Angeklagter hüllt sich in Schweigen

Landkreis - Ein selbstständiger Bauunternehmer (43) aus dem südlichen Landkreis muss sich seit Dienstag vor dem Landgericht München II verantworten, weil er die Tochter seiner Lebensgefährtin missbraucht haben soll.

Die Staatsanwaltschaft wirft dem Mann vor, dass er sich von Sommer 2008 bis Sommer 2010 mindestens 27 Mal an dem Mädchen, das damals zwölf und 13 Jahre alt war, vergangen haben soll. Der Angeklagte, der dafür eine Woche in Untersuchungshaft saß, bestreitet die Taten. Er hat sich aber zu Prozessauftakt noch nicht zu den Vorwürfen geäußert.

Ausgesagt hat er bisher nur zu seiner Person. Demnach stammt er aus Karlsfeld, wo er auch eine Ausbildung zum Kfz-Mechaniker machte. Anschließend arbeitete er in Karlsfeld, Berlin und München, bevor er sich mit der Renovierung und Sanierung von Häusern selbstständig machte. Inzwischen wohnt er im Landkreis München.
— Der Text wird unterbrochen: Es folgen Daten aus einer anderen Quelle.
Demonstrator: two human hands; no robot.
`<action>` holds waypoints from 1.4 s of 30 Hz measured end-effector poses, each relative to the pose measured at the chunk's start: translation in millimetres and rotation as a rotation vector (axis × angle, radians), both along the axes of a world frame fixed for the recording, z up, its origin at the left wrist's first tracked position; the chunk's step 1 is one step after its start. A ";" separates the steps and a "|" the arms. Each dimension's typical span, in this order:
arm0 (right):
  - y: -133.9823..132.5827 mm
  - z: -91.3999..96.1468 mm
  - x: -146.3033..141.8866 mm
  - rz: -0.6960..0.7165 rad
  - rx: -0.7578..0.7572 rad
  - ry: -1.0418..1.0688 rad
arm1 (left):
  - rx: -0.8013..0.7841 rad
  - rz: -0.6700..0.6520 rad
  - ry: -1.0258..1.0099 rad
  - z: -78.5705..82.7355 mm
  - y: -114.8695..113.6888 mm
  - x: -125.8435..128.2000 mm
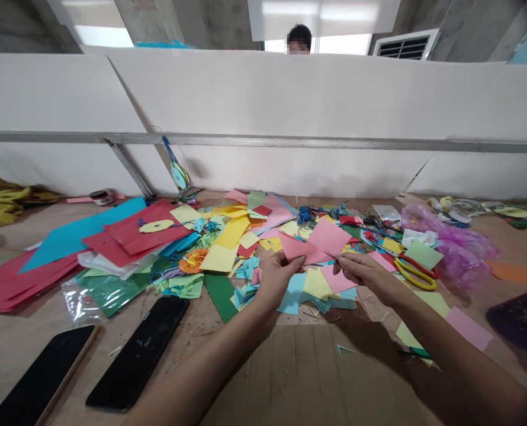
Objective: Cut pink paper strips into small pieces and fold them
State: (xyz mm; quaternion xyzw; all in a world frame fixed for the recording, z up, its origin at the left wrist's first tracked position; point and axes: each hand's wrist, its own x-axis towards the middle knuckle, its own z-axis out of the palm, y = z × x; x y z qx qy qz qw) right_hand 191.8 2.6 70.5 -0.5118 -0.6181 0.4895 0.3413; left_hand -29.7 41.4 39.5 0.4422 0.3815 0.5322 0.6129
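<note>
Both my hands hold one folded pink paper sheet point(319, 241) above a heap of coloured paper scraps point(241, 248). My left hand point(278, 278) pinches its lower left edge, fingers closed on it. My right hand point(365, 271) pinches the lower right edge, fingers closed too. The sheet is creased into two peaks and tilts up away from me. Yellow, blue and pink squares lie directly beneath my hands.
Two dark phones point(140, 352) point(41, 378) lie at the front left. Large red point(134, 234) and blue sheets point(74, 234) spread at left. Yellow-and-red scissors point(414, 272) and a purple plastic bag point(456, 248) sit at right. A white partition point(290, 118) stands behind; a person's head shows above it.
</note>
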 end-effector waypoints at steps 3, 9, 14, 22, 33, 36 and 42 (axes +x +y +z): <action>-0.5 1.1 -0.5 -0.005 0.004 -0.011 | 0.006 -0.004 0.005 0.2 0.3 0.1; -0.4 -0.4 -1.7 -0.013 -0.002 -0.004 | 0.054 -0.020 0.040 -3.0 2.1 -1.0; -0.9 -2.5 -4.3 -0.030 -0.028 0.003 | 0.105 -0.045 0.060 -5.1 1.4 0.1; -5.8 0.4 -11.3 -0.086 -0.050 0.018 | 0.095 -0.075 0.037 -0.6 -2.6 2.0; -9.3 5.7 -13.7 -0.098 0.024 -0.001 | 0.068 -0.044 0.077 -3.7 -2.0 2.2; -8.4 5.2 -13.7 -0.108 0.035 -0.023 | 0.078 -0.057 0.069 -1.7 -2.6 1.8; -8.5 -0.7 -14.1 -0.138 0.008 0.028 | 0.063 -0.133 0.068 1.0 -4.6 2.3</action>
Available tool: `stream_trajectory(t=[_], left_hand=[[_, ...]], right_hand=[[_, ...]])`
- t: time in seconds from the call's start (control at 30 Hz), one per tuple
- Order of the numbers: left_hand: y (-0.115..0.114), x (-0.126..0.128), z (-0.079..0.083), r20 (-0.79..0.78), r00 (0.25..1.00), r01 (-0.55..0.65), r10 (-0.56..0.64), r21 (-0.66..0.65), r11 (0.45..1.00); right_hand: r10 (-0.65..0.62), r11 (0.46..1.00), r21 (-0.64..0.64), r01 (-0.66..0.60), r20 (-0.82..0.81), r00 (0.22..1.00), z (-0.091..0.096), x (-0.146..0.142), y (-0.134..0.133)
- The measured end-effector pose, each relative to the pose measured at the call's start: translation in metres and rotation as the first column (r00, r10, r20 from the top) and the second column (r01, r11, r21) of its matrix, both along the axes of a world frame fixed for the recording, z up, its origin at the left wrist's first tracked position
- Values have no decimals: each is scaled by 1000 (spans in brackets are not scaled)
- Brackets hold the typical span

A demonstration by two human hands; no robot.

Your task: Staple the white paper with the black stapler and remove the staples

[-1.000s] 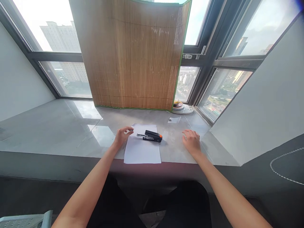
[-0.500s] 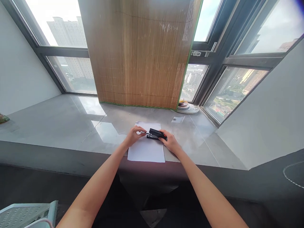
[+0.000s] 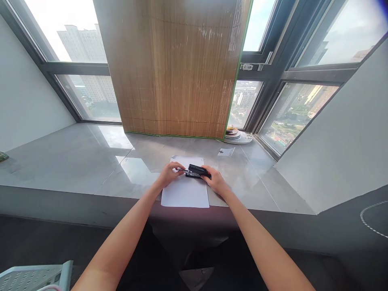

Im Jahr 2007 zog der Angeklagte mit seiner damaligen Freundin und deren Tochter zusammen. Als das Kind zwölf Jahre alt war, soll er damit begonnen haben, es unsittlich zu berühren. In der Folgezeit hätten sich die Übergriffe dann deutlich gesteigert. Sie fanden laut Anklage meist im Kinderzimmer statt. Zuletzt soll er sich auch im Urlaub in Cavalino (Italien) an dem Mädchen vergriffen haben, während dessen Mutter im selben Wohnmobil schlief.

Laut Anklage verschlechterten sich nach einer Weile des mutmaßlichen Missbrauchs die schulischen Leistungen des Kindes, woraufhin es der Angeklagte anschrie und Hausarrest verhängte. Weil sich auch die Beziehung zwischen ihm und seiner Lebensgefährtin verschlechtert hatte, soll das Mädchen befürchtet haben, dass er Mutter und Tochter aus der Wohnung werfen werde, wenn sie etwas sage. Der Angeklagte wird sich laut Verteidiger Joachim Schwarzenau in einem Brief zu den Vorwürfen äußern.